1. Facebook to design own chips
In their latest move to develop more consumer hardware, Facebook poached a top Google chip developer, Shahriar Rabii, to help them build their very own silicon. Facebook is following the example of many tech giants that are bringing chip design in-house rather than relying on big-name suppliers like Intel and Qualcomm.
The new chips will potentially replace Qualcomm’s own, currently used in Facebook’s Oculus VR and Echo Show-like smart speakers with AI features. A custom-made chip may give Facebook a competitive advantage in the home. Another use for these chips is the provision of better training of the AI algorithms that Facebook has patrolling its site for hate speech, fake accounts, and potentially dangerous content.
2. Full Photoshop on Ipad
The iOS 11 update from Apple aimed to bring the Ipad closer to an actual working PC. Unfortunately, one of the many desktop apps that were unavailable for the mobile device was the full version of Photoshop. In October of this year, Adobe is rumored to be planning to announce the release of the full version of Photoshop for the iPad and to release the app in 2019. The Chief product officer for Creative Cloud, Scott Belsky, has confirmed the cross-platform edition of Photoshop, but sadly not the timeline of its release.

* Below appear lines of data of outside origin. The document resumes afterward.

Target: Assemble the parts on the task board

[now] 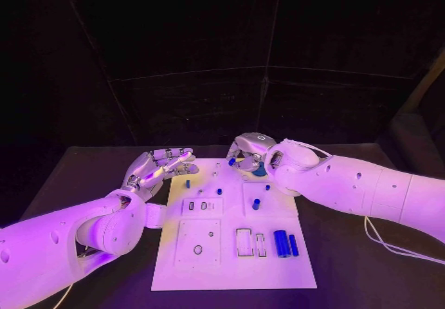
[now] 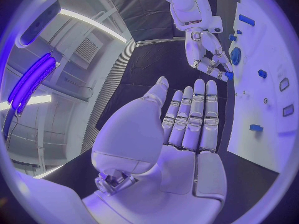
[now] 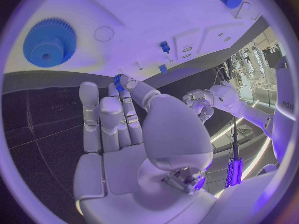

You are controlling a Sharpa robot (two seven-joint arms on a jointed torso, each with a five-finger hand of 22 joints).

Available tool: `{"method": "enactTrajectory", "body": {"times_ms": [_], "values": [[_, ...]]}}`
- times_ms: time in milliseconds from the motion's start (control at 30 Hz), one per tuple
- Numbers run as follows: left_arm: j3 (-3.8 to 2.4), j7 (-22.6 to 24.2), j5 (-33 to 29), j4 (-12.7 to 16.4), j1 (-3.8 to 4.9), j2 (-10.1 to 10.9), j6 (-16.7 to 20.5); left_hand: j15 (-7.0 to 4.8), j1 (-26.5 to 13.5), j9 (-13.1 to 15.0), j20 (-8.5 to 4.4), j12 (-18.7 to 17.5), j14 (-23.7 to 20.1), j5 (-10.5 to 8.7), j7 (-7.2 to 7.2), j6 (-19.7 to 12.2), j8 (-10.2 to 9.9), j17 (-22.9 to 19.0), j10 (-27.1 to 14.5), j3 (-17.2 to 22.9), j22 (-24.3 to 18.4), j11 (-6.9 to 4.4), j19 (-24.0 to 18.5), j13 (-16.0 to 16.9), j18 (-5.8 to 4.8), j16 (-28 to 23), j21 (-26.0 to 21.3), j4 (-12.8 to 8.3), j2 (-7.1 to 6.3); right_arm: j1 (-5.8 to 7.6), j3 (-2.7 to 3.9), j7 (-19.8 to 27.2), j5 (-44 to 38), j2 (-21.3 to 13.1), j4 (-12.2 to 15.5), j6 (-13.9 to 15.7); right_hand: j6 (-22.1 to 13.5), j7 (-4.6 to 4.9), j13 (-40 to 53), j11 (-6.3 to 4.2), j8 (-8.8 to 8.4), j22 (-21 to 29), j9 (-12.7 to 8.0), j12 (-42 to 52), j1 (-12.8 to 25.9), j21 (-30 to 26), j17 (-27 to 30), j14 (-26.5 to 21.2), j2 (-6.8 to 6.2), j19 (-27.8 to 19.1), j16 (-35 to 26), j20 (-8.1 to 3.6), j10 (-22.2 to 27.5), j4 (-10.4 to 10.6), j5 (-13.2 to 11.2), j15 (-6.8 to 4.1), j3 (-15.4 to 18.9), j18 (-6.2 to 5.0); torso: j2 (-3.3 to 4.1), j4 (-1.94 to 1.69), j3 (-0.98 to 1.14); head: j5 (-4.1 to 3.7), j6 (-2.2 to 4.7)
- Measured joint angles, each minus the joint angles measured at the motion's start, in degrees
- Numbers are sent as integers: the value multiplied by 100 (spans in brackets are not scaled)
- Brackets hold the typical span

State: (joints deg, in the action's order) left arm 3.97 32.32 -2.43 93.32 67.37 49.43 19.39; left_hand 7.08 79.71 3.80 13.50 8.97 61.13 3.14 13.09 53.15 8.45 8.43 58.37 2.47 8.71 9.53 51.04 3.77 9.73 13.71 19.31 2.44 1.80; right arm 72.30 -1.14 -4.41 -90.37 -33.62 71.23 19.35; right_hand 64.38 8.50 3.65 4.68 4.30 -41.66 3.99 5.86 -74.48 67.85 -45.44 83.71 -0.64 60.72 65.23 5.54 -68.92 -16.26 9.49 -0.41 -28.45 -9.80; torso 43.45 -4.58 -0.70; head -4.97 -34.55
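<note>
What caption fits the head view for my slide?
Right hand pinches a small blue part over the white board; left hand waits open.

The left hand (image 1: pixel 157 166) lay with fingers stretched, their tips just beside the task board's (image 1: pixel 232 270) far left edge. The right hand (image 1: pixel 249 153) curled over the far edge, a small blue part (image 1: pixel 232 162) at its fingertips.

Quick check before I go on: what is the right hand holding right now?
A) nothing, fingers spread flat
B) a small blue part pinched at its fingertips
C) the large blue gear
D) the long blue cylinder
B: in the right wrist view, the right hand pinches a small blue part at its fingertips, while the large blue gear lies apart on the white board.
</note>
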Motion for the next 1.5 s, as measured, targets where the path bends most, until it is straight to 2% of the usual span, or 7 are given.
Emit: {"method": "enactTrajectory", "body": {"times_ms": [300, 700, 1033, 1333, 1367, 1500], "values": [[0, -7, 1, 7, 2, -7, -11, 0, 0, 0, -16, 0, 0, 0, 0, 0, 0, -1, 0, -16, 0, 0, 16, 0, 0, 0, 0, -16, 0, 2, 0, 35, 63, 478, -493, 150, -1, 0, 2, 1, -3, -20, -4, -3, 37, 22, -19, -10, -37, -2, 32, -2, 1, 46, 0, 10, -46, 0, 21, 0, 6, 50, 14], [-1, -20, 2, 24, 6, -7, -17, 0, 0, 0, -16, 0, 0, 0, 0, 0, 0, 4, 0, -16, -4, 0, 16, 0, 0, 0, 0, -16, 0, 5, 0, 86, 111, 864, -924, 61, -24, 21, 1, 2, -18, -25, -7, -21, 90, 44, -35, -9, -90, -22, 54, 19, 3, 85, 0, 10, -85, 0, 59, -21, -1, 63, 9], [-1, -26, 2, 26, 8, -15, -21, 0, 0, 0, -16, 0, 0, 0, 0, 0, 0, 3, 0, -16, -4, 0, 16, 0, 0, 0, 0, -16, 0, 14, 8, 83, 125, 987, -1102, -112, -46, 39, 0, 24, -35, -24, -14, -22, 94, 44, -34, -9, -94, -42, 54, 39, 25, 109, 0, 10, -108, -1, 65, -25, -3, 76, -16], [-1, -34, 2, 24, 9, -12, -28, 0, 0, 0, -4, -1, 0, 0, 0, 0, 0, 3, -4, -16, -5, 4, 27, 1, 0, -24, 0, -16, 0, 34, 19, 26, 101, 1010, -1146, -225, -71, 56, 0, 53, -37, 18, -17, -44, 135, 44, 20, -30, -134, -77, 54, 44, 57, 134, 0, 30, -132, -1, 70, -18, -3, 88, -37], [-1, -35, 2, 25, 9, -11, -29, 0, 0, 1, 0, -17, 0, 0, 0, 0, 0, 3, -22, -16, -9, 21, 31, 0, 0, -27, 0, -16, 0, 36, 19, 16, 96, 1010, -1147, -235, -95, 75, 0, 39, -37, 30, -17, -44, 145, 44, 30, -30, -144, -103, 54, 58, 81, 142, -18, 30, -140, 0, 71, -18, -3, 92, -42], [-1, -38, 3, 25, 11, -9, -33, 0, 0, 1, 0, -23, 0, 0, 0, 0, 0, 2, -21, -16, -9, 21, 31, 0, 0, -27, 0, -16, 0, 36, 18, -19, 63, 1017, -1163, -268, -316, 121, 5, 94, -69, 328, -31, -155, 251, -90, 287, -114, -248, -350, -80, 87, 294, 166, -26, 115, -165, -1, 74, -15, -3, 103, -46]]}}
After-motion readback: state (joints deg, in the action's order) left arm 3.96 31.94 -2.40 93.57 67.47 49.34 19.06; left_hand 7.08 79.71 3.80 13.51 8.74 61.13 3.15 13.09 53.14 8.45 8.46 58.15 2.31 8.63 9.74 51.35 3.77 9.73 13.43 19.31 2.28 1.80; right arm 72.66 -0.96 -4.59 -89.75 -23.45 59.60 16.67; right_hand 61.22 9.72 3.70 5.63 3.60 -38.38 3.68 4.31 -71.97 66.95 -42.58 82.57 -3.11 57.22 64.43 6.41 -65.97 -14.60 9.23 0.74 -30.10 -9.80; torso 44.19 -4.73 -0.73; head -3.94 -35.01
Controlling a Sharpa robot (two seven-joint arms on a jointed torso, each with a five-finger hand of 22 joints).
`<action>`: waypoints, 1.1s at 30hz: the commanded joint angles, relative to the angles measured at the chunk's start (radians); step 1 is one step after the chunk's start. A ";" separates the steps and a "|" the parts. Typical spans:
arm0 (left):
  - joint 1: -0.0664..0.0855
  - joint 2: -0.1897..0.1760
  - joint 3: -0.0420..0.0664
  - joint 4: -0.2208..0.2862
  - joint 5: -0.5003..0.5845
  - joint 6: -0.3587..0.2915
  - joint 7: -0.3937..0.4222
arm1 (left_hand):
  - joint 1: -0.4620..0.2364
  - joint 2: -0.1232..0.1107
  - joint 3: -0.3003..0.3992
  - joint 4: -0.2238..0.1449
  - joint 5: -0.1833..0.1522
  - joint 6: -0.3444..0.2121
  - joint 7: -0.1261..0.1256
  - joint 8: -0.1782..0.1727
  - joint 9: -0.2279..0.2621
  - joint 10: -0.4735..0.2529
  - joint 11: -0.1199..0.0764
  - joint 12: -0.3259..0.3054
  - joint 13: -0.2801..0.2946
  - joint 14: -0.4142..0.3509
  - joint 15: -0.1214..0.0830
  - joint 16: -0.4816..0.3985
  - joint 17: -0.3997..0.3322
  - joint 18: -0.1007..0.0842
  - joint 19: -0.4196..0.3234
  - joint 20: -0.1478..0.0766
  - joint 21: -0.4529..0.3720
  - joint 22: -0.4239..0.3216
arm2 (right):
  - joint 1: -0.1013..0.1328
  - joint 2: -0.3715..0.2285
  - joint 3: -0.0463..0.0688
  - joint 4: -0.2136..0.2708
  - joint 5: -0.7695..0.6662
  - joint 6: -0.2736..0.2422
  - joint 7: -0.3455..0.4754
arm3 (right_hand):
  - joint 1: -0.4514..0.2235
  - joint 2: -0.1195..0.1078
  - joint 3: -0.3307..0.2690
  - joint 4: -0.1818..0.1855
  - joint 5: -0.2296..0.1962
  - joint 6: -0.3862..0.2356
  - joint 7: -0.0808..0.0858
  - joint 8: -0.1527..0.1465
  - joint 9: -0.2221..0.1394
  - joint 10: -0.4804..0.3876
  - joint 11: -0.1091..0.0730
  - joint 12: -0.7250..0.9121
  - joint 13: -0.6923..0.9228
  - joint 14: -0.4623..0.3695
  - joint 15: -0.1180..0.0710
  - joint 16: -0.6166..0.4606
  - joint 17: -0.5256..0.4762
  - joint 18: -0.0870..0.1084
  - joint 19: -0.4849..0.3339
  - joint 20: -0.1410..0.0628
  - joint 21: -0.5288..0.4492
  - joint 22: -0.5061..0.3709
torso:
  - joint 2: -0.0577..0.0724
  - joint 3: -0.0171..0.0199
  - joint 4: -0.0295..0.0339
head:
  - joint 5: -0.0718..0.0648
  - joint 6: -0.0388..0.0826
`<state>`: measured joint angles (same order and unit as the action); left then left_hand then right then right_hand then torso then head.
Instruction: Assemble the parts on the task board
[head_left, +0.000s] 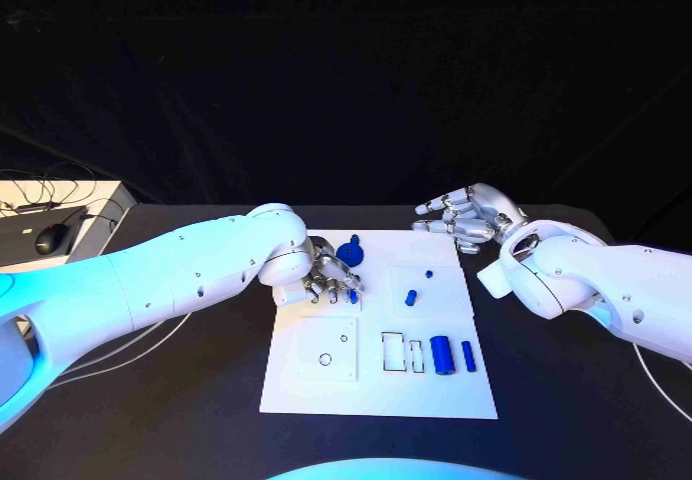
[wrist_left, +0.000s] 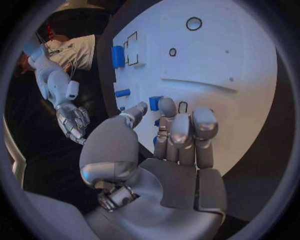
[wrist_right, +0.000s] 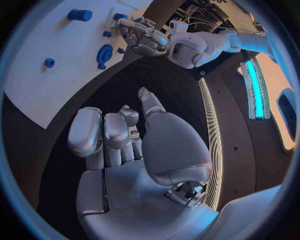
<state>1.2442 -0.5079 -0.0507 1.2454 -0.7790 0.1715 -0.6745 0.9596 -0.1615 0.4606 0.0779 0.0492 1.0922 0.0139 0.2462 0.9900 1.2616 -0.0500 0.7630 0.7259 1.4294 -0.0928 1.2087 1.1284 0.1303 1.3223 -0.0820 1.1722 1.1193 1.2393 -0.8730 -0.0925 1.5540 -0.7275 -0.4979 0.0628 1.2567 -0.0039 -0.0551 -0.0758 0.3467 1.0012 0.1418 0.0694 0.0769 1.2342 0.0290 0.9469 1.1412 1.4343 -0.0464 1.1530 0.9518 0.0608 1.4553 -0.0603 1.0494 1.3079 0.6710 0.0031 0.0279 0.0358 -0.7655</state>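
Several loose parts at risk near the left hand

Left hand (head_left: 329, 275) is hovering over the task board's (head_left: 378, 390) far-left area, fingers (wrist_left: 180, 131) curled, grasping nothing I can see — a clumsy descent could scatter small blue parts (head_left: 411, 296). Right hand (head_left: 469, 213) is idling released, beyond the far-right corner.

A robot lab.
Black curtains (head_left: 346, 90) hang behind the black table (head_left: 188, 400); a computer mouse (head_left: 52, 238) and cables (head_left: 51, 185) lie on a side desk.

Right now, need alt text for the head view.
The left hand rests fingers-down on the white task board's far left part, by small blue parts. The right hand hovers empty past the board's far right corner.
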 joint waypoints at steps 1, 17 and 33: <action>-0.001 0.003 0.000 -0.001 0.006 0.028 0.012 | 0.013 0.004 -0.001 -0.011 0.004 0.005 0.000 -0.006 0.001 -0.001 -0.004 -0.003 -0.001 -0.002 -0.006 0.007 0.001 -0.010 0.001 -0.003 -0.005 0.002 | -0.001 0.001 0.000 0.001 -0.008 0.010 0.004 | -0.004 0.004 -0.005 0.001 0.004 0.003 0.006 0.002 0.002 -0.004 -0.002 -0.005 0.000 0.002 -0.002 -0.003 -0.001 0.016 -0.003 0.000 -0.004 0.138 | 0.000 0.0001 0.0003 | -0.002 -0.001; -0.006 0.013 -0.003 -0.011 0.011 0.034 0.015 | 0.030 0.014 -0.013 -0.027 0.004 0.006 -0.001 -0.010 0.000 0.000 -0.004 -0.003 -0.004 -0.002 -0.006 0.008 0.005 -0.012 0.002 -0.004 -0.006 0.008 | -0.002 0.002 0.000 0.003 -0.008 0.013 0.004 | -0.006 0.006 -0.005 0.003 0.004 0.005 0.006 0.003 0.002 -0.001 -0.002 -0.004 0.002 0.002 -0.003 -0.004 0.000 0.015 -0.002 -0.001 -0.003 0.138 | 0.001 0.0002 -0.0002 | -0.001 -0.004; -0.007 -0.001 -0.002 -0.002 0.026 0.031 0.025 | 0.060 0.066 0.097 -0.141 0.161 -0.004 -0.002 -0.036 -0.026 -0.006 -0.008 -0.008 -0.009 -0.003 -0.009 0.001 0.001 -0.015 0.000 -0.009 -0.013 0.011 | -0.006 0.003 0.000 0.000 -0.008 0.016 0.003 | -0.006 0.006 -0.005 0.003 0.004 0.005 0.006 0.003 0.002 -0.001 -0.002 -0.004 0.002 0.002 -0.003 -0.004 0.000 0.015 -0.002 -0.001 -0.003 0.138 | 0.000 -0.0001 0.0006 | -0.002 -0.009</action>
<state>1.2405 -0.5081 -0.0513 1.2399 -0.7645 0.1860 -0.6628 1.0079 -0.1155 0.5528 -0.0549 0.1982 1.0886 0.0174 0.2086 0.9574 1.2558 -0.0518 0.7588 0.7178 1.4257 -0.0965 1.2128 1.1300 0.1303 1.3223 -0.0820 1.1639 1.1297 1.2343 -0.8700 -0.0926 1.5539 -0.7280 -0.4912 0.0628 1.2568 -0.0040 -0.0551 -0.0758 0.3467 1.0062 0.1440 0.0694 0.0778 1.2361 0.0309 0.9469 1.1421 1.4343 -0.0464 1.1530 0.9518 0.0607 1.4553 -0.0603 1.0495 1.3075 0.6716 0.0033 0.0285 0.0338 -0.7731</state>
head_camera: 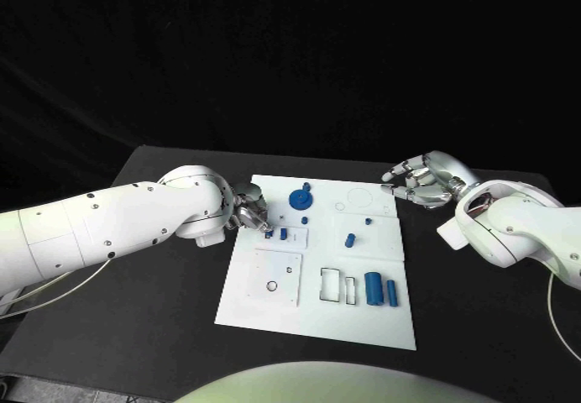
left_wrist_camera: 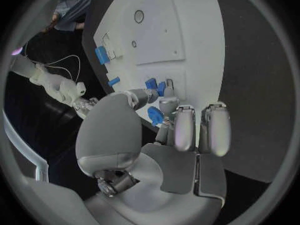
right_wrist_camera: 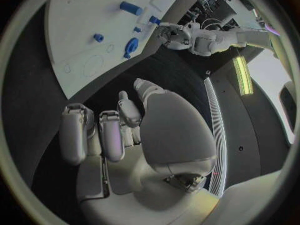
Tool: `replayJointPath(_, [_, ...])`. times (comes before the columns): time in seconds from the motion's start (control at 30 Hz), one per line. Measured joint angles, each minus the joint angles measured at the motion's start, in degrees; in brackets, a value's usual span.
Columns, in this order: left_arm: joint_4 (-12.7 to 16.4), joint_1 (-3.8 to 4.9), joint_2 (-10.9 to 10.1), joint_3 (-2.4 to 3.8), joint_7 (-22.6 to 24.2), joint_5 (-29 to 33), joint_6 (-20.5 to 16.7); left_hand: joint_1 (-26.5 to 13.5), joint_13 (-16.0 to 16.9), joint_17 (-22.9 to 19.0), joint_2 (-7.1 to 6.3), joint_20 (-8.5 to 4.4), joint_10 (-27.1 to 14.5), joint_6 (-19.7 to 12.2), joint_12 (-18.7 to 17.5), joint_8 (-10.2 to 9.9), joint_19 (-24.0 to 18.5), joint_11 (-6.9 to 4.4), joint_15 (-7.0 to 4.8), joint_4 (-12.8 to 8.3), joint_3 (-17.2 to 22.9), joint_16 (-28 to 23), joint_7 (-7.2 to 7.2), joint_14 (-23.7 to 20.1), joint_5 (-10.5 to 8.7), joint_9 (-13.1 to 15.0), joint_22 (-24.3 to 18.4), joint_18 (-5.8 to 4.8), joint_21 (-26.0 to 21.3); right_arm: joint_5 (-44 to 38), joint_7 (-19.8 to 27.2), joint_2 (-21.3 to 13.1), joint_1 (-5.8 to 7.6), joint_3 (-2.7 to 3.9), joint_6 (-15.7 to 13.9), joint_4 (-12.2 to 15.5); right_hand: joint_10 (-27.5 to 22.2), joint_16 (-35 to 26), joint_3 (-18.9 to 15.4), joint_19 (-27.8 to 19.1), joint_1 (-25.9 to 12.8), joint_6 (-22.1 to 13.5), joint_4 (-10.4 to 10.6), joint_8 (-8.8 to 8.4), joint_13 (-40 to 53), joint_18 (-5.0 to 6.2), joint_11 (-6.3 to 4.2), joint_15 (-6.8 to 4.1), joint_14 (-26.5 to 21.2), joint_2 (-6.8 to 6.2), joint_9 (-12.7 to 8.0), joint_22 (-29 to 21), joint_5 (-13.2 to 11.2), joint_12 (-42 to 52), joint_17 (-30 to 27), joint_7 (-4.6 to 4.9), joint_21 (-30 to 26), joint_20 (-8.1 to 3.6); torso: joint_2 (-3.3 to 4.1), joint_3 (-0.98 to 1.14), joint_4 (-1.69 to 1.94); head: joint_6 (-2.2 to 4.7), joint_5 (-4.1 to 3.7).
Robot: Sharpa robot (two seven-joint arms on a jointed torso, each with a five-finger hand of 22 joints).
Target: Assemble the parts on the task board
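The white task board [head_camera: 317, 311] lies in the middle of the black table. My left hand [head_camera: 252, 210] is at the board's left edge. It pinches a small blue part [left_wrist_camera: 155, 116] between thumb and a finger. Just beyond its fingertips, two small blue parts [head_camera: 284, 234] sit on the board. A blue disc [head_camera: 299, 199] stands near the far edge. Two blue cylinders [head_camera: 381, 289] lie side by side near the right edge. My right hand [head_camera: 420, 180] hovers off the board's far right corner, fingers loosely bent and holding nothing.
More blue parts sit mid-board: a peg [head_camera: 304, 220], a small stud [head_camera: 369, 222] and a short piece [head_camera: 350, 240]. Outlined slots [head_camera: 337, 285] and a round hole [head_camera: 271, 286] mark the near half. Bare table [head_camera: 145, 336] flanks the board.
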Motion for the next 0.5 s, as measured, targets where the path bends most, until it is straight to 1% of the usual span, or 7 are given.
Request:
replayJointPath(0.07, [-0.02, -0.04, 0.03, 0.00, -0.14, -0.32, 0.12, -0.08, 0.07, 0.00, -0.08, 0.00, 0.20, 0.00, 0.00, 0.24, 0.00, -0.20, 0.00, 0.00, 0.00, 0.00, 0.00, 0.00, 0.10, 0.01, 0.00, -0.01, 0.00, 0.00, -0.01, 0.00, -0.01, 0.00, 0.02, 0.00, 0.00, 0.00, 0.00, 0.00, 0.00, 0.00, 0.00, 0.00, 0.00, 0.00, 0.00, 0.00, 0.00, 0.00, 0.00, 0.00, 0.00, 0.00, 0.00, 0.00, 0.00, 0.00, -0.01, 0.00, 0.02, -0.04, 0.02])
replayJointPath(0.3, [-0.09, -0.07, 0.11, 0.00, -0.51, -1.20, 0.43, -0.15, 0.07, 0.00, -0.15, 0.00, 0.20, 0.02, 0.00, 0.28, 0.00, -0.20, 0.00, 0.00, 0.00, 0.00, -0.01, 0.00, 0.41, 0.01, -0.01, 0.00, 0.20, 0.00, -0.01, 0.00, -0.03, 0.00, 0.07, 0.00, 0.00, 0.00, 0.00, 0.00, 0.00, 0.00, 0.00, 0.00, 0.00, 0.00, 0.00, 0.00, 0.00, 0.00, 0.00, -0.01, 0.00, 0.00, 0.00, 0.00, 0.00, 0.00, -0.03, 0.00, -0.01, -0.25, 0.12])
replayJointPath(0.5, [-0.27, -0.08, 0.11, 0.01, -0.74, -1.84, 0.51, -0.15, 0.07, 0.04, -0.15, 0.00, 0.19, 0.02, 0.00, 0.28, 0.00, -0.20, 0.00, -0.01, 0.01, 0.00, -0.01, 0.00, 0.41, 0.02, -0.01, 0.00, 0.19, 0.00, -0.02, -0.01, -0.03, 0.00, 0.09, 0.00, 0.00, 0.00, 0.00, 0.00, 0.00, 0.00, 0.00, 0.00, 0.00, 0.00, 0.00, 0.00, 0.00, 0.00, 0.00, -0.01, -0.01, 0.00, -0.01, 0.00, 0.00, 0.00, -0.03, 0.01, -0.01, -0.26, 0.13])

Adobe is looking to entice hobbyists and casual users as well as image-editing professionals as there’s been high demand from Photoshop users for the ability to make quick edits. By allowing the mobile use of Photoshop on the Ipad, Adobe will be able to tap in, into the specific market of social media influencers that are prevalent with Instagrammers, bloggers, novice photographers, etc.,
3. Clean energy in China
Apple launches a $300 million fund to power 1 million homes.
Apple has announced a new investment fund to boost clean energy in China by connecting suppliers with “renewable energy sources,”.
By working with ten other suppliers to jointly invest $300 million over the next four year, “the China Clean Energy Fund,” which will “invest in and develop clean energy projects” that total more than 1 gigawatt of renewable energy in the country will be enough to power 1 million homes. A third party, DWS Group will handle the investment and management. By 2020, more than 4 gigawatts of clean energy would have been generated by Apple and its suppliers.
Over the past few years, Apple has already previously dived into renewable energy projects. In 2015, the Supplier Clean Energy Program was launched, causing 23 of Apple’s manufacturing partners to use entirely clean energy. Apple has also claimed to have purchased enough green energy to offset the global power consumption at its facilities worldwide.
4. Microsoft raises alarm for stricter A.I. face-recognition regulation
Microsoft is joining the movement for face-recognition technology regulation to protect peoples privacy and freedom of expression. The tech giant makes a bold call to the government to impose rules on this type of technology. A blog post published by its president Brad Smith outlines the company’s objections. The AI facial- recognition technology raises issues that go to the heart of fundamental human rights protections. The broad use of this technology needs to be regulated by the government. Otherwise, a world not so far off the likes of “1984” may become a reality. This software could allow governments to track the movement of people and for instance, even share information about consumer shopping habits. Smith said companies have a responsibility to police their own innovations, control how they are deployed and ensure that they are used in an “a manner consistent with broadly held societal values.”
5. Alibaba presents an AI copywriter tool
The Chinese e-commerce giant Alibaba’s digital marketing arm Alimamahas developed an AI tool capable of producing 20,000 lines of content per second passing The Turing Test. The AI uses deep learning and natural language processing technologies learned from millions of top-quality existing samples to generate copy for products. The company has emphasized its stance that the product has been designed to complement, rather than replace, the work done by human marketers. “[The AI copywriter] significantly changes the way [copywriters] work: They will shift from thinking up copy – one line at a time – to choosing the best out of many machine-generated options, largely improving efficiency,” Alimama said in a statement
The group’s general manager, Christina Lu, added; “AI systems will never be able to replace human creativity – but can enable people to focus their major energies towards richly-creative work, and the machines can take over the repetitive, low-value work involved in writing.”